Nothing but the lines below from the one that contains "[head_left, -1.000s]" through the one that contains "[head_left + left" should be retyped, exactly and including both ends. Do not include pictures.

** INPUT DATA **
──────────

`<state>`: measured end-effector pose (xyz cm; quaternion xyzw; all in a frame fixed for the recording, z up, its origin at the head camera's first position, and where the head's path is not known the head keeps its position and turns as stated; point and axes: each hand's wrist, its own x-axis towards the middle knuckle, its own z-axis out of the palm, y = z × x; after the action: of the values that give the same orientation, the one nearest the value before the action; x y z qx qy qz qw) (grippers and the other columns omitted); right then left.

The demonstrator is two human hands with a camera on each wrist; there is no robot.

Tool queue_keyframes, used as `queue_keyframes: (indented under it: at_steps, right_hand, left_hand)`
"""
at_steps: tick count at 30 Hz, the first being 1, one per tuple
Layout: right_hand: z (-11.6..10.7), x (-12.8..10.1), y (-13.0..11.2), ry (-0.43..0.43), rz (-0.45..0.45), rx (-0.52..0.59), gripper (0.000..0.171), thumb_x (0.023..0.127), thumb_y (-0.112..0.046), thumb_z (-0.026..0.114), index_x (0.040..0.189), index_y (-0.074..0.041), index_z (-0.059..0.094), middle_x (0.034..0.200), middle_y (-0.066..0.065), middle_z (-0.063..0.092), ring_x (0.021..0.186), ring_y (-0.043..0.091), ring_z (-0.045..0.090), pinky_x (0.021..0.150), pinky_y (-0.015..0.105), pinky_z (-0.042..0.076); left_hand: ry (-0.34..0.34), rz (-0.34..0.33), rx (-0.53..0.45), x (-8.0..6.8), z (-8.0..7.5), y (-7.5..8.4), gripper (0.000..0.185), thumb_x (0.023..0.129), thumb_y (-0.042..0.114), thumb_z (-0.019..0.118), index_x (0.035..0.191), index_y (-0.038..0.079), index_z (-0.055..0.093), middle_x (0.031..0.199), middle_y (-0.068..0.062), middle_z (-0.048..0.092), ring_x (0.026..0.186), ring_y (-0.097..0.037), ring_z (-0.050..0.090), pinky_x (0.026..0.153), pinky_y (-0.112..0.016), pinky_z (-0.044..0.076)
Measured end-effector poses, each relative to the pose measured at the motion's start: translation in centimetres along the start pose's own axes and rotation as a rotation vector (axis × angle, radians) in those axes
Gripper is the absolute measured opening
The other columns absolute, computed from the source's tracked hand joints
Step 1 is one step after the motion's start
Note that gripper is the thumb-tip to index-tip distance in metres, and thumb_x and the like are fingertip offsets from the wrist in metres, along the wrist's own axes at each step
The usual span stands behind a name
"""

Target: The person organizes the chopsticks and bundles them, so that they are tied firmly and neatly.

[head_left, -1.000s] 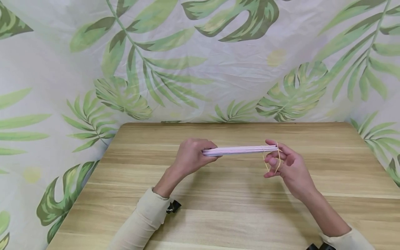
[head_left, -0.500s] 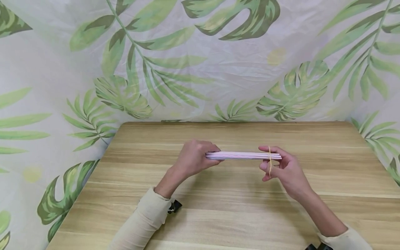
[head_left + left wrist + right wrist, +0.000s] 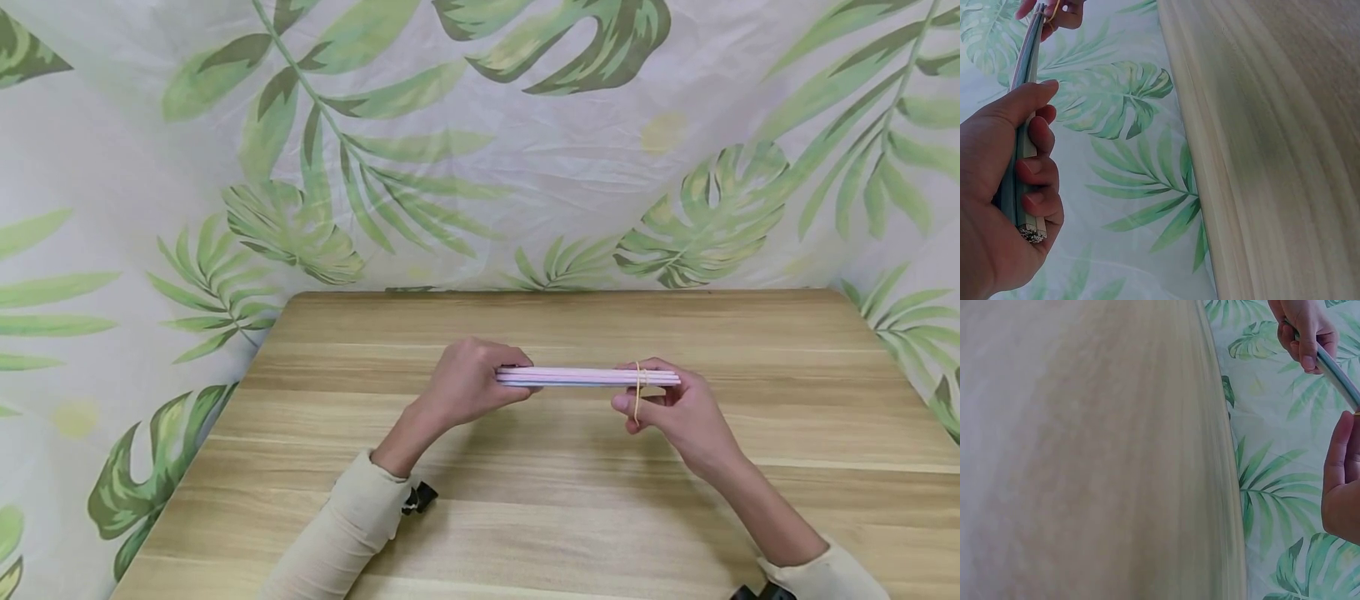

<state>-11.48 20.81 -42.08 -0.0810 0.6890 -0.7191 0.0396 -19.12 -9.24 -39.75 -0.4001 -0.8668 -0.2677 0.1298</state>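
The bundle of pale pink sticks (image 3: pixel 585 377) lies level in the air above the middle of the bench (image 3: pixel 570 533), held between my two hands. A yellow rubber band (image 3: pixel 637 390) already circles the bundle close to its right end, and its lower part loops down over my right fingers. My right hand (image 3: pixel 675 412) has its grip curled round that end, thumb on top, fingers underneath with the band caught on them. My left hand (image 3: pixel 468 383) has its grip closed tight round the left end; from the left wrist the fingers (image 3: pixel 1038 172) wrap the sticks firmly and the cut ends show at the heel of my palm. As I judge it, the band is on but slack below, so the binding at this end looks only partly done, and I see no band at the left end. The bench is light wood with streaked grain. Behind its far edge and to both sides hangs a white cloth printed with green leaves (image 3: pixel 480 150)
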Motion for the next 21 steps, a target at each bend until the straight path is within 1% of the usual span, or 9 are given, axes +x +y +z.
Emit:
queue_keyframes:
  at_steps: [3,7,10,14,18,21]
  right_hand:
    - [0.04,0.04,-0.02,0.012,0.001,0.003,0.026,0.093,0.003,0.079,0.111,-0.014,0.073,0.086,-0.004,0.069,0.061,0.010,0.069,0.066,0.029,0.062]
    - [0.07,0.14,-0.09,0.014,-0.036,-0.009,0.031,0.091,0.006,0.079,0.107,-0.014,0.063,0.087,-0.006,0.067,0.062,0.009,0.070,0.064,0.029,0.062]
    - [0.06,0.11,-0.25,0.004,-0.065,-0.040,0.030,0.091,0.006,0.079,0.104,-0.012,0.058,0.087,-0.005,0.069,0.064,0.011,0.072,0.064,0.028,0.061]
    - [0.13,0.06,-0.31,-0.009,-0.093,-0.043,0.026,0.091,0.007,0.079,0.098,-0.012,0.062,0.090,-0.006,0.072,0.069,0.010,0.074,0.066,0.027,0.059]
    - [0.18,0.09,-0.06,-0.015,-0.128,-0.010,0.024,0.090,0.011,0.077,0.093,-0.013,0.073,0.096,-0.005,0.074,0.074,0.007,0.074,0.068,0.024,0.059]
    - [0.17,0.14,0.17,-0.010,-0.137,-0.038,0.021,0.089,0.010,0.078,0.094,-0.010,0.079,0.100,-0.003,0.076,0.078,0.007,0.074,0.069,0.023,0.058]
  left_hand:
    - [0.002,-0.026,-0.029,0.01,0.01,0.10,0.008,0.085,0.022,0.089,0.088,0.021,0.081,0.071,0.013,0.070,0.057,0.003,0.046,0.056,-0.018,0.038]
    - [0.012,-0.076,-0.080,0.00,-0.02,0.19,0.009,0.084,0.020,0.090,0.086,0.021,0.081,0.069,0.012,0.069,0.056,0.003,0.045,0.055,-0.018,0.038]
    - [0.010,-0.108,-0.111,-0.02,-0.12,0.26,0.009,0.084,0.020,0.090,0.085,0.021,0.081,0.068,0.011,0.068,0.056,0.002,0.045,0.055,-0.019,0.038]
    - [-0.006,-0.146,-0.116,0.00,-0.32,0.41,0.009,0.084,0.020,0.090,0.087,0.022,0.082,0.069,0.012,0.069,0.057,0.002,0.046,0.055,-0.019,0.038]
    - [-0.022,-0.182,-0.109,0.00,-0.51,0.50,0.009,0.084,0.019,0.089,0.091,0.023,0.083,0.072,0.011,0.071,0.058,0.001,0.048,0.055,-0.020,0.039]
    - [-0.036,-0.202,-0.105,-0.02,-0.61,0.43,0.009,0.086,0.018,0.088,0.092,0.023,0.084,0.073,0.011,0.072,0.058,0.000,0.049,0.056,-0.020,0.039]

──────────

** ANSWER BELOW **
[head_left, -1.000s] 
[head_left, -0.500s] 
[head_left + left wrist + right wrist, +0.000s] 

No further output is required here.